Edwards made his first college touchdown in the loss to nationally ranked (#22) South Florida.  One of his many highlights from this season would be the three touchdowns he scored against Army.  Edwards lead Ball State in rushing with 786 yards and he finished the season ranked 9th in the MAC with 11 touchdowns scored.

With 1410 yards rushing and 14 touchdowns in 2012, Edwards helped to lead the Ball State Cardinals to a 9–3 season.  The Cardinals racked up important wins over #25th ranked Toledo 34–27, the then Big East's South Florida 31-27 and for a second year in a row the Big Ten's Indiana 41–39.  The three regular season losses came to # 12 ranked Clemson, Kent State and Northern Illinois.  Both Kent State and Northern Illinois would go on to be ranked in the top 25.  With the 9–3 record Ball State was selected to play in the Beef 'O' Brady's Bowl game in St. Petersburg Florida where they were ultimately defeated by the University of Central Florida 38–17.

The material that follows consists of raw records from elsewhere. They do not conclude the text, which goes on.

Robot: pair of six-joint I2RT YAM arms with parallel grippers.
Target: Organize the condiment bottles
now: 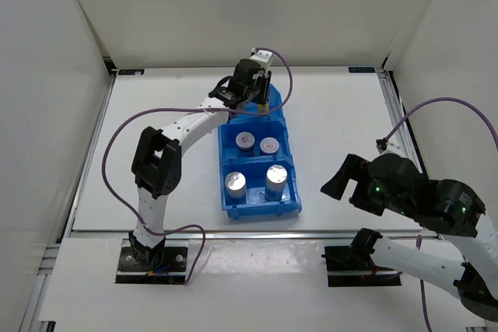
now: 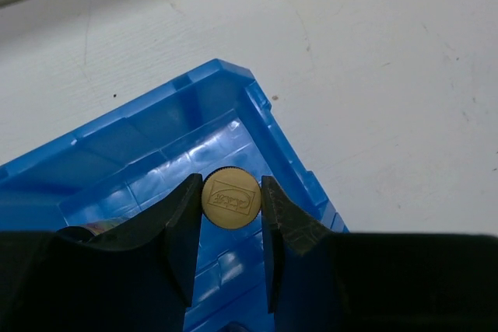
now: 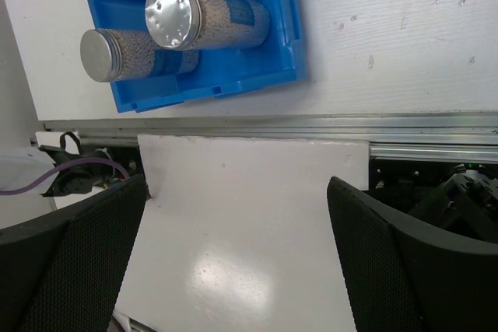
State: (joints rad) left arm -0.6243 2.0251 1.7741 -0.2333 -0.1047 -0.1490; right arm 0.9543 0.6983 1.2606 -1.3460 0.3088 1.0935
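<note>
**Lowering a gold-capped bottle into the far compartment**

The left claw (image 2: 231, 227) is closed on a gold-capped bottle (image 2: 230, 198), one finger pressed to each side of the cap, and holds it over the far compartment of the blue bin (image 1: 229, 139). Directly below the claw lies that compartment's floor; its far corner wall is just beyond the fingertips. Behind the claw, toward the arm bases, the middle compartment holds two white-lidded jars (image 1: 246, 141) and the nearest one two silver-topped cylinders (image 1: 236, 183). The right claw (image 3: 237, 246) hangs wide open, holding nothing, above the near edge of the surface (image 1: 342, 122).

To finish well, I would keep the bottle upright, lower it straight down clear of the walls, and release only once its base seems seated.
</note>
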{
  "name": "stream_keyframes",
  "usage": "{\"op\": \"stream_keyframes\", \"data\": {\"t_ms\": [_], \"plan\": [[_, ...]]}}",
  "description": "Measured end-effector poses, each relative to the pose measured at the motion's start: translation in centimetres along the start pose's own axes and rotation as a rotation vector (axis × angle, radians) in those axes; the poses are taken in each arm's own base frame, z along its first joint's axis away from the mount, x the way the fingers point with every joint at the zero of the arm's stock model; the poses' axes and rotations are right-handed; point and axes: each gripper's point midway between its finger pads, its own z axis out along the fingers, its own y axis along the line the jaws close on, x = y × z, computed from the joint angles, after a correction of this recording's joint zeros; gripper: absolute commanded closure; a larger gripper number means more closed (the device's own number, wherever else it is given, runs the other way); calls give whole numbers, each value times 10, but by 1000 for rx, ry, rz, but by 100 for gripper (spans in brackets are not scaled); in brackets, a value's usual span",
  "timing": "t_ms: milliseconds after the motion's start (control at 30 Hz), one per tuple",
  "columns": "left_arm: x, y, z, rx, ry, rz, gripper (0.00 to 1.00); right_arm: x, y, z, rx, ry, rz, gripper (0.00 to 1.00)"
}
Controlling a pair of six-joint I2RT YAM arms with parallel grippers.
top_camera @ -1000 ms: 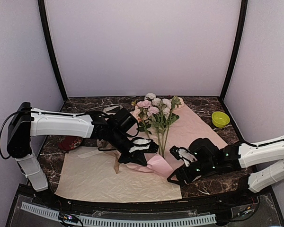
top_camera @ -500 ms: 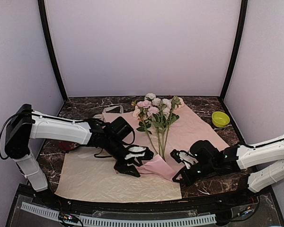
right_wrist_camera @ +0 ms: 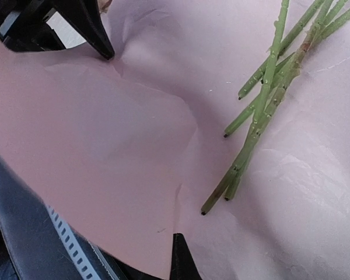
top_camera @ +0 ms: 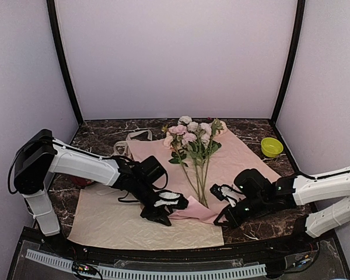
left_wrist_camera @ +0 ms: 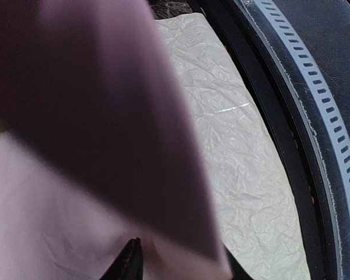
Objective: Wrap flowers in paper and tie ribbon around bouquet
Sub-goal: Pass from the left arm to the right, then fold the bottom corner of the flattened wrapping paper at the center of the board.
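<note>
— From above: how far along?
— Early. Flowers (top_camera: 192, 137) laid at centre on the paper (top_camera: 239, 154), heads toward the top; not rolled, no cone. Left gripper (top_camera: 163, 205) at the sheet's lower-left corner, right gripper (top_camera: 220, 205) at its lower-right edge.
— Left wrist?
— Mostly blocked by a blurred pink flap; cream sheet (left_wrist_camera: 239, 146) at right. Cannot tell whether clamped or released.
— Right wrist?
— Stems (right_wrist_camera: 269, 73) bare at upper right, on flat pink. Clenched, seemingly pinching the paper's near edge at bottom centre.
— Left to do?
— Nearly all, by the look of it: folding both sides over the stems, then tying.
</note>
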Motion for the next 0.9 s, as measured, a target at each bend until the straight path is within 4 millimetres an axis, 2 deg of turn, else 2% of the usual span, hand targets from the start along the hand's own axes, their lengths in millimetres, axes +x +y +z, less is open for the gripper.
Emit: {"op": "stream_keyframes", "data": {"t_ms": [167, 333, 467, 567, 633, 767, 900], "plan": [[13, -8, 3, 37, 43, 13, 72, 1, 0, -2, -37, 17, 45, 100], [24, -6, 5, 18, 83, -6, 51, 8, 1, -1, -62, 41, 75, 100], [28, -6, 6, -3, 73, -6, 43, 18, -9, 0, -44, 57, 128, 100], [27, -5, 6, -14, 69, 0, 43, 19, -15, 1, -34, 57, 161, 100], [27, -4, 6, -17, 70, 1, 51, 18, -16, 1, -35, 57, 167, 100], [27, -1, 6, -33, 78, 3, 76, 17, -18, 0, -32, 61, 177, 100], [25, 4, 5, -45, 85, 8, 92, 15, -20, -2, -23, 73, 199, 100]]}}
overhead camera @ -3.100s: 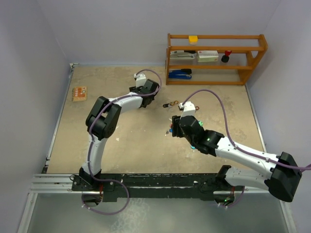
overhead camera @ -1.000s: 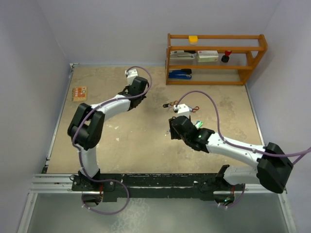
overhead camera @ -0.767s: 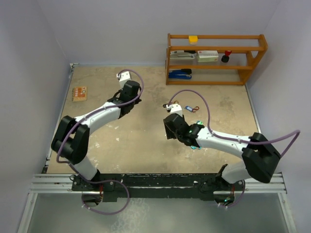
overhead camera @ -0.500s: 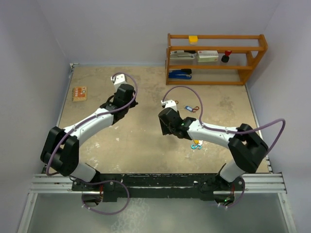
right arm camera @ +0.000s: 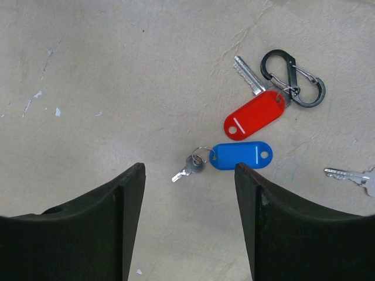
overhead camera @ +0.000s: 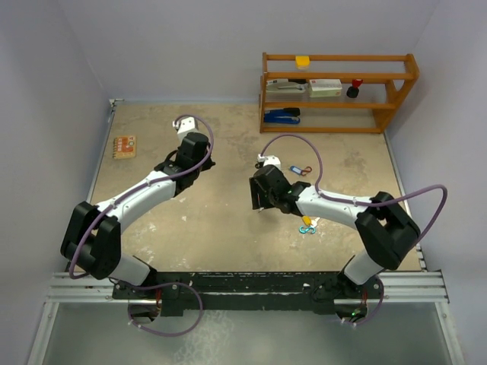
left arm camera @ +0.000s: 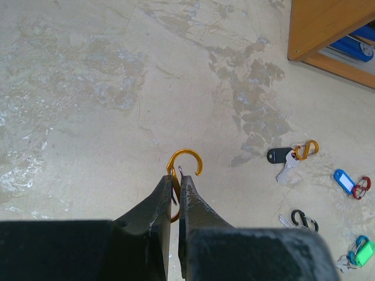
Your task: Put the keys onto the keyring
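Beneath the right end effector [right arm camera: 188,168], whose fingers are spread wide and hold nothing, a small silver key [right arm camera: 191,165] lies flat on the counter [right arm camera: 88,70]. A thin wire loop joins it to a blue tag [right arm camera: 241,155]. Just beside that lies a red tag [right arm camera: 254,115] with its own key, and a black clip [right arm camera: 293,77] sits at that tag's far end. A bare key [right arm camera: 350,174] pokes in at the right edge. Elsewhere on the counter, the left end effector [left arm camera: 177,182] is pressed together on an orange hooked ring [left arm camera: 186,164], pinching its lower part so the open hook points away.

The step in hand looks like picking up the blue-tagged key. It would go best with a straight descent and the fingers closing across the tag, which is broader than the tiny key. They should stay clear of the red tag close by and leave the wire loop free for threading.

Counted in the right wrist view: two tags, three keys, one black clip. The left wrist view shows one orange ring and four key bunches [left arm camera: 287,161], all lying apart from the ring.
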Robot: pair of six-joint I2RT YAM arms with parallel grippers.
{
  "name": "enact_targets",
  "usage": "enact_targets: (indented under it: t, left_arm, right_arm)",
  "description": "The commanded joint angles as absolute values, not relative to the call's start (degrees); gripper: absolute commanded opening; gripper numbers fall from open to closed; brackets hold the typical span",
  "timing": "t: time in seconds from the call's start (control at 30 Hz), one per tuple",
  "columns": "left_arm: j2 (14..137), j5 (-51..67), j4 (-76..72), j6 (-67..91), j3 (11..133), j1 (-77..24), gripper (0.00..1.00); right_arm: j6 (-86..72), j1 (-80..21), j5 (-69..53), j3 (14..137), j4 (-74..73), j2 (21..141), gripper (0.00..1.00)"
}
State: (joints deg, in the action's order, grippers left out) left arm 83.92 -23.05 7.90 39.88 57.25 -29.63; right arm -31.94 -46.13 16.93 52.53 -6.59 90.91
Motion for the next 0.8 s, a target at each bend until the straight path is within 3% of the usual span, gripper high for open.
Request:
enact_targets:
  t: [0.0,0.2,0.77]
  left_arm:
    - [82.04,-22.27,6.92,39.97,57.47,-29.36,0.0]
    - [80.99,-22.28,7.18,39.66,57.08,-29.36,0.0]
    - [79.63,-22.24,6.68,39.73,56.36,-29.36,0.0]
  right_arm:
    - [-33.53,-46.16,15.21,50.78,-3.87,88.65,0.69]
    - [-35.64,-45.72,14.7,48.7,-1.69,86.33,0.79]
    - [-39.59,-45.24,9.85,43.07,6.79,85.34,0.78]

In 2013, for the third year in a row Edwards was the top rusher for the Cardinals 1110 yards.  He finished the season ranked 19th in the nation with 14 rushing touchdowns.  Edwards gained national attention after he ran for 155 yards and 3 touchdowns in Ball State's 48–27 win over Virginia.
Edwards helped lead the Ball State Cardinals to another successful season, finishing 10-3 after the loss to Arkansas State in the GoDaddy Bowl on January 5, 2014.  Edwards under head coach Pete Lembo helped the Ball State Cardinals become bowl eligible for the third consecutive year.  Edwards added 146 yards rushing and 1 touchdown to his season total in the 20–23 loss to Arkansas State in the GoDaddy Bowl.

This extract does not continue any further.